▶ What this task involves: Pull every line that includes the word "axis" out of the data below and copy it.

▶ Input data:
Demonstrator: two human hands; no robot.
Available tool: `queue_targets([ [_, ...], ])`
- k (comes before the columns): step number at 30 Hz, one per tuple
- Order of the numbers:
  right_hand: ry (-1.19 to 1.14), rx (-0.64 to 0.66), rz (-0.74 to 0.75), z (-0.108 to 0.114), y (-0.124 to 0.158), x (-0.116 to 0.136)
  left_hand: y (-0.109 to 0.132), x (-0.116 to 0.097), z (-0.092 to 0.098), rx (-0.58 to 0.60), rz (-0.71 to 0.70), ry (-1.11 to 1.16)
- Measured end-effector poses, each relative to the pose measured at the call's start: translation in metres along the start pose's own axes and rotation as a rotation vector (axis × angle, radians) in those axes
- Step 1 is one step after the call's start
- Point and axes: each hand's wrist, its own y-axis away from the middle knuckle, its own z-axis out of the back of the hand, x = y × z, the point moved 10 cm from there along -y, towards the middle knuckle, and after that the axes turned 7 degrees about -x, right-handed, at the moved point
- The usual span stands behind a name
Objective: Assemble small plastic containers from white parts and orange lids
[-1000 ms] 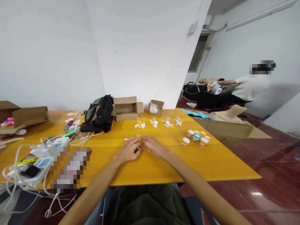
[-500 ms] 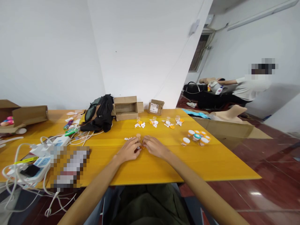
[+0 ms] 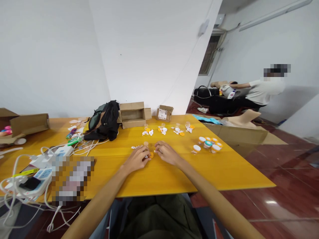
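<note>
My left hand [image 3: 136, 158] rests on the yellow table with its fingers curled. Something small and white shows under its fingertips, too hidden to name. Just right of those fingertips lies an orange ring-shaped lid [image 3: 151, 155]. My right hand [image 3: 166, 153] is closed in a pinch a little to the right of the lid, a small white piece [image 3: 155, 151] showing at its fingertips. Beyond my left fingers stands a small clear cup [image 3: 146, 144]. Several small white pieces [image 3: 134, 147] lie to the left of it.
Farther back are groups of clear cups, white pieces and orange lids [image 3: 182, 134]. Several lidded jars [image 3: 195, 149] stand at the right. Cardboard boxes [image 3: 133, 123] and a black bag [image 3: 107, 121] line the back; power strips [image 3: 45, 172] and cables lie left. A person [image 3: 265, 91] sits beyond.
My right hand has moved slightly right, away from my left hand, uncovering more of the orange lid. My left hand stays nearly in place. The whole view has shifted a little.
</note>
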Motion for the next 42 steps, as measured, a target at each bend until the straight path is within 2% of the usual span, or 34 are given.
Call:
queue_targets([
  [7, -0.025, 0.015, -0.078, -0.003, 0.003, -0.009, -0.003, -0.003, 0.001, -0.001, 0.015, 0.085],
  [13, -0.029, 0.018, -0.129, -0.002, 0.004, -0.013, -0.001, 0.004, 0.019, -0.048, 0.049, 0.119],
  [17, -0.033, -0.016, -0.1, -0.004, 0.006, -0.015, 0.003, 0.012, 0.025, -0.023, 0.074, 0.11],
  [25, -0.084, -0.039, -0.057, -0.007, 0.008, -0.002, 0.005, 0.014, 0.02, 0.012, 0.078, 0.113],
  [31, -0.088, 0.014, -0.024, -0.008, 0.008, 0.008, 0.004, 0.009, 0.015, 0.046, 0.041, 0.052],
  [42, 0.003, 0.085, -0.033, -0.009, 0.005, 0.012, 0.003, 0.009, 0.012, 0.051, 0.035, 0.1],
])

▶ Exercise output:
- Measured end-effector poses, each relative to the pose measured at the call's start: translation in metres along the start pose's own axes and rotation as a rotation vector (axis × angle, radians) in those axes
- Point and axes: each hand's wrist, its own y-axis away from the middle knuckle, its own z-axis out of the back of the hand, x = y × z, the point moved 10 cm from there along -y, towards the middle knuckle, and after that the axes turned 7 degrees about -x, right-handed, at the moved point

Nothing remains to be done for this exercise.